Background & reception
🖋️ Author & writing. Ariely is a James B. Duke Professor at Duke University’s Fuqua School of Business and a founding member of the Center for Advanced Hindsight, grounding the book in an academic program of behavioral research.[8] He traces his motivation to months of recovery from severe burn injuries, where painful daily treatments sparked a career-long focus on how people experience pain and make choices under stress.[9] The book adopts plain language by design and uses personal anecdotes to translate experiments for non-specialists.[9] Many chapters pivot on concrete demonstrations—anchoring with arbitrary numbers, “free” vs. priced options, and expectation effects—before generalizing to everyday decisions.[1] The first edition was published by Harper in 2008 as a 280-page hardcover.[6] A revised and expanded edition followed in 2010.[4]
📈 Commercial reception.

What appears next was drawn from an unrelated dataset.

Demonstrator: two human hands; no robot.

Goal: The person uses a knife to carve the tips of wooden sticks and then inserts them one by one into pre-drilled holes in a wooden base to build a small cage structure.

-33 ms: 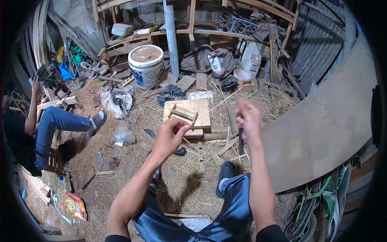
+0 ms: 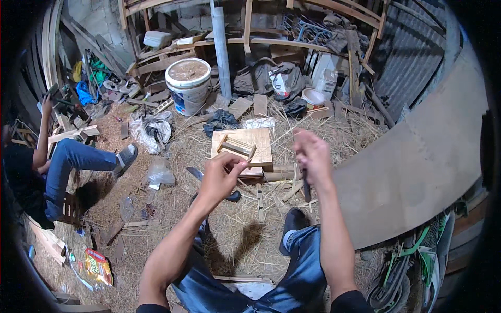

Ariely’s official site describes the book as a New York Times bestseller, positioning it among the decade’s mainstream behavioral-science hits.[3] HarperCollins released a revised and expanded edition on 27 April 2010, signaling sustained demand.[4] The official page also lists numerous international editions across Europe, Asia, and Latin America, indicating broad translation and rights activity.[3]
👍 Praise. *The New Yorker* highlighted the book as “a taxonomy of financial folly,” praising memorable experiments that make biases tangible (anchoring and the endowment effect among them).[1] *Publishers Weekly* noted the engaging blend of psychology and economics and cited accessible examples such as placebo and price effects.[2] In the *San Francisco Chronicle* (SFGate), William S. Kowinski called several experiments “eye-opening” and found the conversational style well-suited to a wide readership.[10] NPR coverage likewise emphasized how the book explains invisible forces—emotions, expectations, social norms—that systematically shape everyday choices.[11]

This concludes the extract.